How to complete this task
Keeping every word the same, return the listing from its first line until the line holding "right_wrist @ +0" has been returned as well.

# # # # # # #

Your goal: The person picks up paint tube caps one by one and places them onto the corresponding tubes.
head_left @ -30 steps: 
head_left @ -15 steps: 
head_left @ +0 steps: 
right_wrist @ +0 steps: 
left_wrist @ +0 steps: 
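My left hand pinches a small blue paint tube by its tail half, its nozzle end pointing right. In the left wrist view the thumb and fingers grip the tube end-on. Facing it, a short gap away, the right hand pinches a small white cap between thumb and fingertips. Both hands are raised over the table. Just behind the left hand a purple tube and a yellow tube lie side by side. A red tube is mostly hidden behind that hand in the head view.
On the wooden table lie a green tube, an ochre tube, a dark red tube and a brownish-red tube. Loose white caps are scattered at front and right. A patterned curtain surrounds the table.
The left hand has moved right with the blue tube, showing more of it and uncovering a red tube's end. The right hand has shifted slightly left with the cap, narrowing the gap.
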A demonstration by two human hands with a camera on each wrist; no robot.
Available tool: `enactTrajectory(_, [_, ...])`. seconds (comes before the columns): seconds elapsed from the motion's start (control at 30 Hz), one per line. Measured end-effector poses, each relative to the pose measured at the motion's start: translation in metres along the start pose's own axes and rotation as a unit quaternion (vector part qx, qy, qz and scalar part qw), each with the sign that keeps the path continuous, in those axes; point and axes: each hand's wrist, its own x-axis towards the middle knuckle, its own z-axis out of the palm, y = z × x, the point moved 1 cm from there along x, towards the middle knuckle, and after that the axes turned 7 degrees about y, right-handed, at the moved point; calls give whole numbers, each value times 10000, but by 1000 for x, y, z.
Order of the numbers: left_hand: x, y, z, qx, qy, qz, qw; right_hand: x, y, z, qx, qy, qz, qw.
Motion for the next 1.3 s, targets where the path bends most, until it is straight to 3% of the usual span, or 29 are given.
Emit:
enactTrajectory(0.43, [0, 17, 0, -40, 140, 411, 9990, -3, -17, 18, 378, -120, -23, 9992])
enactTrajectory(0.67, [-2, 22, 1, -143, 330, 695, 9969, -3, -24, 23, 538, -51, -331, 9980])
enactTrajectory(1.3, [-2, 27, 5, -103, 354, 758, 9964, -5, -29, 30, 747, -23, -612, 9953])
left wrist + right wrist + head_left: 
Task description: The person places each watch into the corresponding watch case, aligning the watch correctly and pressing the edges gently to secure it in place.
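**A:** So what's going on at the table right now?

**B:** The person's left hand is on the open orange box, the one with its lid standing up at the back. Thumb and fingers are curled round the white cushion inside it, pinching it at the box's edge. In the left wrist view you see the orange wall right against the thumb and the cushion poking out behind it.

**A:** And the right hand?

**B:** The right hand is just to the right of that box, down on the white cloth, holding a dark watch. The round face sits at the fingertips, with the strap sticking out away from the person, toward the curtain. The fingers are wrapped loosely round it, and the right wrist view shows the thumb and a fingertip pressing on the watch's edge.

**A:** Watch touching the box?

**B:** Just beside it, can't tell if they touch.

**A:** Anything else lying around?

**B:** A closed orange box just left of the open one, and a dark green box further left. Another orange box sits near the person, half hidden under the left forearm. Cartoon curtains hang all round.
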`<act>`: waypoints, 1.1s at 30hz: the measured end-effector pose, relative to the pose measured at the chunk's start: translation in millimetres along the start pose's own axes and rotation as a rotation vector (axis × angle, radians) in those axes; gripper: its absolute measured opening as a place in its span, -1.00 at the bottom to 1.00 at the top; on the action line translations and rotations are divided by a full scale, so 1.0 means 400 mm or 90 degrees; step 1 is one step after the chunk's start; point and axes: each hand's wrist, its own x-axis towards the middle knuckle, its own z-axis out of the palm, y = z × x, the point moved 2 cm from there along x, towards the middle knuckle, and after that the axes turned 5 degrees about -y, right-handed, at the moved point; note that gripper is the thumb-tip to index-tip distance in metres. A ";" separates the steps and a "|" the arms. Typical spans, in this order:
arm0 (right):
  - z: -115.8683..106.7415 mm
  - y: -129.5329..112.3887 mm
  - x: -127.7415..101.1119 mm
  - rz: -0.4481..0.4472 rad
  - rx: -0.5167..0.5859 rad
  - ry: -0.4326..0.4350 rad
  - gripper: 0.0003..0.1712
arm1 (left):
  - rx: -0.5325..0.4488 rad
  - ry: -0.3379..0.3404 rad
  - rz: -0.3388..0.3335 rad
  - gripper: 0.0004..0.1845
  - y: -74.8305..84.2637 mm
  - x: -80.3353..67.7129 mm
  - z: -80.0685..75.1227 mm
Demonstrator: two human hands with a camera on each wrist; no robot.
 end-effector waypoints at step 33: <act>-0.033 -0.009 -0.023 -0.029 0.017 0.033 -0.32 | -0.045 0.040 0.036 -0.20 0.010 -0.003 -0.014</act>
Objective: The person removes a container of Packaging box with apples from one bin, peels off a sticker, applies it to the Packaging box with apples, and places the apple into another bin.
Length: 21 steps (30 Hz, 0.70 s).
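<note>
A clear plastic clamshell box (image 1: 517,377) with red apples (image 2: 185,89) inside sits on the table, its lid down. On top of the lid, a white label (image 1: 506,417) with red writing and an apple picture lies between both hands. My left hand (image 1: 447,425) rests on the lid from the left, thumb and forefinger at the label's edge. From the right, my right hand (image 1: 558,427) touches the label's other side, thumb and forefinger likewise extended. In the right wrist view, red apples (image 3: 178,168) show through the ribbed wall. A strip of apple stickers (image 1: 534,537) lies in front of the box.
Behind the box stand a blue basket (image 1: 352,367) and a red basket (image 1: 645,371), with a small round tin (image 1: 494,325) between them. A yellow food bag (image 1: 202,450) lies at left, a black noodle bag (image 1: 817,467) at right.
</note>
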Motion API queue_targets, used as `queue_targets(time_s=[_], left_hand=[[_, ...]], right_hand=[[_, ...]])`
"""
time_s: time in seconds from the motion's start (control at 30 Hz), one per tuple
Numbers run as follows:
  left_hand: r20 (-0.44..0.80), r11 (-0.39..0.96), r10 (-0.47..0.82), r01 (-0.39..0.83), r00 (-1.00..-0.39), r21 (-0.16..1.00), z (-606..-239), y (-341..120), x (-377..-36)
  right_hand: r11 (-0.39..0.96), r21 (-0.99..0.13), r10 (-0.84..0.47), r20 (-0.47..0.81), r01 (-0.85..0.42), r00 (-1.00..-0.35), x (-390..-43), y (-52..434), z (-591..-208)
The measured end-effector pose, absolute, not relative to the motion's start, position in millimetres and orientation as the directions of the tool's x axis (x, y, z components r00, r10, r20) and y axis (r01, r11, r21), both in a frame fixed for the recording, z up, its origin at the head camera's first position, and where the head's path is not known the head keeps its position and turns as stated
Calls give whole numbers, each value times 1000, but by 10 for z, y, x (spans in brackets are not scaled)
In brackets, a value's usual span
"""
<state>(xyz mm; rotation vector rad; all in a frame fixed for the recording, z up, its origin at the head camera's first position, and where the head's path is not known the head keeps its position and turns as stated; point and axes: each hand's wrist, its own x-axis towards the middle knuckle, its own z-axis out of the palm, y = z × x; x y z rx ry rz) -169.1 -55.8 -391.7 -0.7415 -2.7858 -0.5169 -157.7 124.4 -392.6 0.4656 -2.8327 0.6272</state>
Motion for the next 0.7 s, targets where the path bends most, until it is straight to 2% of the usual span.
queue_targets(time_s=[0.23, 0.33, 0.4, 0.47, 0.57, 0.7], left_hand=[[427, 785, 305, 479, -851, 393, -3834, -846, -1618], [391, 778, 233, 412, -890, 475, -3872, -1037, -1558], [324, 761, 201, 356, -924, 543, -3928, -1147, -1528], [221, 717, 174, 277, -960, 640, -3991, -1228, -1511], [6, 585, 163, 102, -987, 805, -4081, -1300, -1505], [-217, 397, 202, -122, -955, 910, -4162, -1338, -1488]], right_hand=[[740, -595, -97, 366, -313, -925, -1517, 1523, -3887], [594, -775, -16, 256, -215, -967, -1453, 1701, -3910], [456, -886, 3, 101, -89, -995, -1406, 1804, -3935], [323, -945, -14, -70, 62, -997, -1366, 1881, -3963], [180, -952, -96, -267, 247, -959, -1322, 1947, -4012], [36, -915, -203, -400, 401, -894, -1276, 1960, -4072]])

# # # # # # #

Solution to this task
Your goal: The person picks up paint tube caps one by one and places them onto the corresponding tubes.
head_left @ -30 steps: 
head_left @ -15 steps: 
head_left @ +0 steps: 
right_wrist @ +0 steps: 

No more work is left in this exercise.